P. A. Drouilhit, of Galveston, for appellees.

GREENWOOD, J.

The Court of Civil Appeals states the nature and facts of this case and the question which the Supreme Court is requested to determine as follows:

"The suit was brought by the appellee Mrs. Adele E. Leonard, a married woman, joined pro forma by her husband, St. Clair Leonard, for an injunction to restrain the appellant, Gus I. Arnold, as administrator of the estate of Gus Schultz, deceased, from seizing or attempting to subject certain rents and revenues from a number of pieces of real estate in the city of Galveston, all being the separate estate of the wife, Mrs. Adele E. Leonard, to the payment of a judgment owned and held by the appellant against St. Clair Leonard, the husband.

"The facts alleged in the bill for injunction were agreed to be true by both parties to the suit, and showed, as recited, that all the real property involved is owned by Mrs. Adele E. Leonard, the wife, as her separate estate; that the judgment held and owned by the appellant in his capacity as administrator of the estate of Schultz was against the husband, St. Clair Leonard, and represented a community indebtedness; that in these circumstances the administrator was seeking, by threatening the issuance of writs of garnishment on the judgment against various renters and tenants of Mrs. Leonard's separate real estate, to subject the rents and revenues thereof to the payment of this judgment.

"The appellant in the trial court answered the petition and prayer for an injunction with a special exception to the effect that it appeared from the allegations of the petition itself that the rent and revenues, the collection of which was so sought to be enjoined, constituted the community estate of Mrs. Adele E. Leonard and her husband, St. Clair Leonard, and by virtue of the Constitution of Texas, art. 16, § 15, the rents and revenues of the separate estate of the wife are community property, and subject to the debts of the husband, and that article 4621, c. 3, title 68, of the Revised Statutes of Texas of 1911, and the amendment thereof by the act of the regular session of the Thirty-Seventh Legislature, c. 130, § 1 (Vernon's Ann. Civ. St. Supp. 1922, art. 4621), which undertakes to declare the rents and revenues of the wife's separate real property to be her separate estate, is contrary to the terms of the Constitution referred to, and is therefore void.

"The trial court overruled the special exception of the appellant, and granted the injunction prayed for by the appellees, restraining the appellant from in any manner undertaking to have the rents and revenues from the separate real property of the appellee Mrs. Adele E. Leonard applied to the liquidation of the judgment so held against her husband, holding that the rents and revenues of her separate estate constituted her separate property and were beyond the reach of a creditor of the community estate of the husband and wife.

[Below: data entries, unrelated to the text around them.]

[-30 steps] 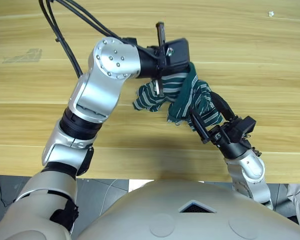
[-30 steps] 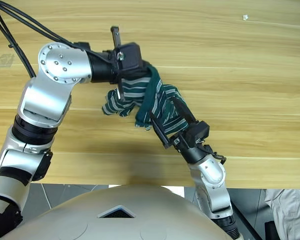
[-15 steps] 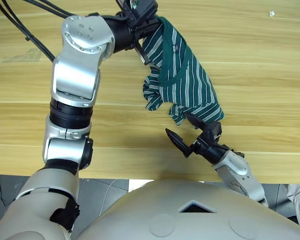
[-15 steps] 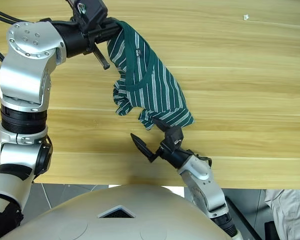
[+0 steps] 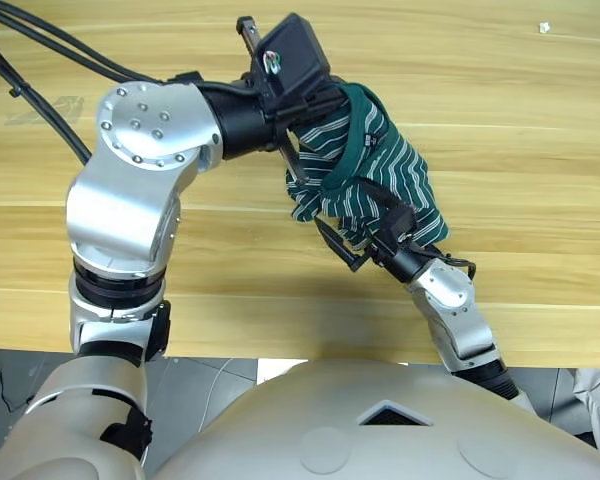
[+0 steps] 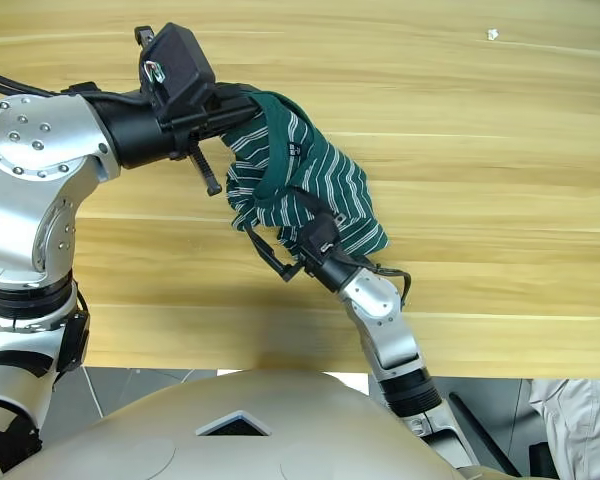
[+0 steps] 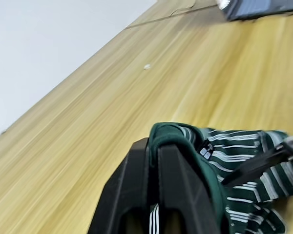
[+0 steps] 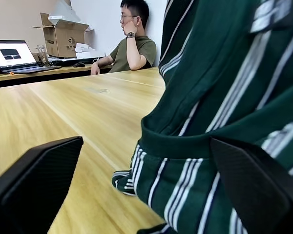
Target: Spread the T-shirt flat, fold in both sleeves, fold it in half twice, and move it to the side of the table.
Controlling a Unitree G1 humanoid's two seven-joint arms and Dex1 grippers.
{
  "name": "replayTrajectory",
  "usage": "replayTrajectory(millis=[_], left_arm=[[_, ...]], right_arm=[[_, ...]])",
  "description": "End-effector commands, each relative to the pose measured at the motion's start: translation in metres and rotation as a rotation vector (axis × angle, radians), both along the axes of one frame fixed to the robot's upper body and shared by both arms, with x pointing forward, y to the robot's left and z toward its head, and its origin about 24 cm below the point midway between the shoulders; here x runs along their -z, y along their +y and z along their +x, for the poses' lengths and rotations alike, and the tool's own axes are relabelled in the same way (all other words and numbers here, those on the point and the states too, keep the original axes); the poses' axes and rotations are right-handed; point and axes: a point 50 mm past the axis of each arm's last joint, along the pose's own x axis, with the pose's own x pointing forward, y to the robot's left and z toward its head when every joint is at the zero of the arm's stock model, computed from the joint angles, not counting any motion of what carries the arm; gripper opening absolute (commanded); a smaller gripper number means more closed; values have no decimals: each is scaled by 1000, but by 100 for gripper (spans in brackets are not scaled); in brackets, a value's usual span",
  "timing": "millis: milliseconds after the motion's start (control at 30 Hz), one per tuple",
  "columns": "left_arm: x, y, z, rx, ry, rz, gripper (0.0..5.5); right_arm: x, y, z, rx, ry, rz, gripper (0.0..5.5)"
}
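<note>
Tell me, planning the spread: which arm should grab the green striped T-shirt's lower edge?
Right: the open right gripper sits at the green striped T-shirt's lower edge; left gripper holds its top.

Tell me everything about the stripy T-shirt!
The T-shirt is soft-looking dark green cloth with thin white stripes and a plain green neck band. It is bunched up, not flat or folded. The left gripper pinches its top and holds it above the wooden table, so it hangs crumpled, its lowest bit seeming to touch the wood. The right gripper sits open at its lower edge.
</note>
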Motion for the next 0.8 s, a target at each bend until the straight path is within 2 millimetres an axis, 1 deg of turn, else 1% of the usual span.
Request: replayTrajectory(millis=[33,200,267,400,533,633,733,800], left_arm=[[10,-8,-11,36,47,1,3],[2,-16,-20,78,35,-26,3],[4,-16,-22,81,42,-26,3],[-3,-21,-34,130,40,-51,3],[-10,-22,-41,155,55,-83,3],[-10,-22,-48,170,76,-90,3],[-17,-23,-57,204,68,-118,3],[-22,-24,-59,210,56,-133,3]], right_arm=[[-4,9,4,-19,-38,2,477],[1,9,6,-14,-31,-13,477],[1,11,7,-14,-33,-11,450],[1,12,8,-4,-49,-16,368],[1,12,11,12,-63,-24,283],[1,13,13,16,-71,-23,232],[2,14,14,14,-69,-25,176],[2,15,15,15,-70,-27,145]])
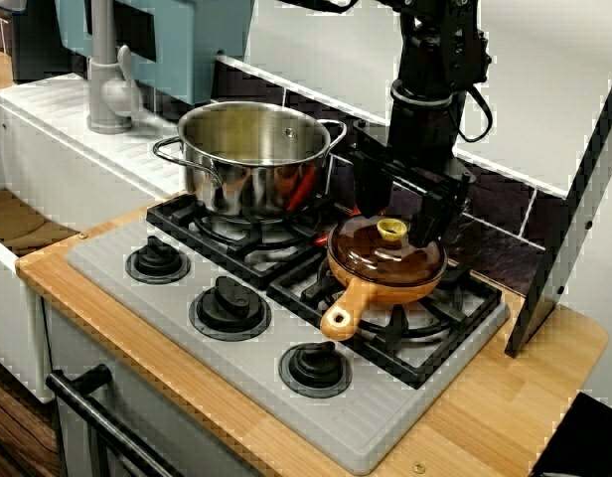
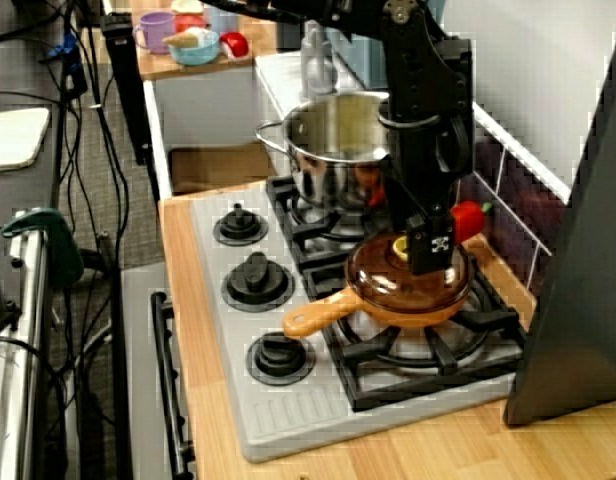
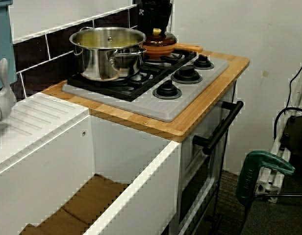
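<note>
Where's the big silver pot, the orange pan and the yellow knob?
silver pot (image 1: 248, 184), front view, its shiny side.
orange pan (image 1: 348, 308), front view, its handle.
yellow knob (image 1: 391, 230), front view, its top.

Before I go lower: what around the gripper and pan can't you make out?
Inside the pan: the dark lid hides the contents in all views.
Contact between the open gripper and the yellow knob: unclear; the gripper partly covers it in the side view.
Red object behind the pan: the gripper hides part in the side view; kind unclear.
Sink-side view: the steel pot blocks most of the pan.
</note>
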Controlling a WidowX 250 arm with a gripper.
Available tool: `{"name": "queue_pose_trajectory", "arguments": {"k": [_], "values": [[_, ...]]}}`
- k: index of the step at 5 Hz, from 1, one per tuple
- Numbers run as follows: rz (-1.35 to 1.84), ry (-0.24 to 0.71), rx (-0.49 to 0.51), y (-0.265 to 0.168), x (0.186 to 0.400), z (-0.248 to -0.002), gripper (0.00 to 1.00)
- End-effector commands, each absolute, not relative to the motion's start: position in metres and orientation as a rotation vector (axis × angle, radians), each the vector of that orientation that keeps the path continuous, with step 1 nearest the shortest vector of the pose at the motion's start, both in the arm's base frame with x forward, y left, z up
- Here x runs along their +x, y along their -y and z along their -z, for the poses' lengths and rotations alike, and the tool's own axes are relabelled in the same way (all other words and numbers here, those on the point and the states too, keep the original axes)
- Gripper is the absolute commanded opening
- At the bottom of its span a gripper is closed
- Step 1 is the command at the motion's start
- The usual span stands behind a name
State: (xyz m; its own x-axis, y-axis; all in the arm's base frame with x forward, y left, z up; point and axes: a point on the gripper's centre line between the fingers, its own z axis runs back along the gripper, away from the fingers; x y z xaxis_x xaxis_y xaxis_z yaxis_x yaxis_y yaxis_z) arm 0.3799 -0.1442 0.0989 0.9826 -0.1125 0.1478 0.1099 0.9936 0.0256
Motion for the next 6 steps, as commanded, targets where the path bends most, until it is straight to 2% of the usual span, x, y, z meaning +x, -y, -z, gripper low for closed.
{"name": "queue_pose_trajectory", "arguments": {"k": [1,2,3,6], "values": [[0.117,0.194,0.009,0.148,0.379,-0.116,1.00],[0.117,0.193,0.011,0.149,0.379,-0.115,1.00],[0.119,0.184,0.002,0.149,0.379,-0.114,0.00],[0.125,0.203,0.010,0.145,0.367,-0.111,0.00]]}}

"It being obvious that the sole question involved in the case is as to the constitutionality of said Revised Statutes, art. 4621, because of the importance of the question and of some doubt entertained by different members of this court as to the correctness of the trial court's determination of it, we deem it advisable to certify for your decision the following question:

"Is the act of the Legislature above stated, which declares the rents and revenues of the wife's separate real property to be her separate estate, violative of article 16, section 15, of our state Constitution? In this connection we call attention to the case of Rudasill v. Rudasill (Tex. Civ. App.) 219 S. W. 843."

Later the honorable Court of Civil Appeals submitted the following supplemental certificate, viz.:

"Since filing our original certificate, which shows that the fundamental question in this case is the validity of the acts of the Legislature providing that the rents and revenues derived from the separate estate of a married woman shall be her separate property, our attention has been called to the question of whether the provision of the act of 1917 (General Laws of 35th Legislature, page 436 [Vernon's Ann. Civ. St. Supp. 1918, art. 4621]), declaring that the rents and revenues derived from the wife's separate property shall be her separate property, or the similar provision in the act of 1921 (General Laws, Thirty-Seventh Legislature, page 251 [Vernon's Ann. Civ. St. Supp. 1922, art. 4621]), can be considered as embraced by or within the purview of the caption or title of either of said acts, as required by section 35, article 3, of the Constitution of this state.

"We deem it advisable to certify this question for your decision, and therefore ask:

"Is the provision of the acts of 1917 and of 1921 that the rents and revenues derived from the wife's separate property shall be separate property of the wife a valid provision in either of those statutes?"

Section 15 of article 16 of the Constitution declares:

"All property, both real and personal, of the wife, owned or claimed by her before marriage, and that acquired afterward by gift, devise, or descent, shall be her separate property; and laws shall be passed more clearly defining the rights of the wife, in relation as well to her separate property as that held in common with her husband. Laws shall also be passed providing for the registration of the wife's separate property."

This section is found, without a single word changed, in the Constitutions of 1845, 1861, and 1866. Section 19, article 7, Constitutions of 1845, 1861, and 1866; volume 4, Sayles' Texas Statutes, pp. 209, 246, 321.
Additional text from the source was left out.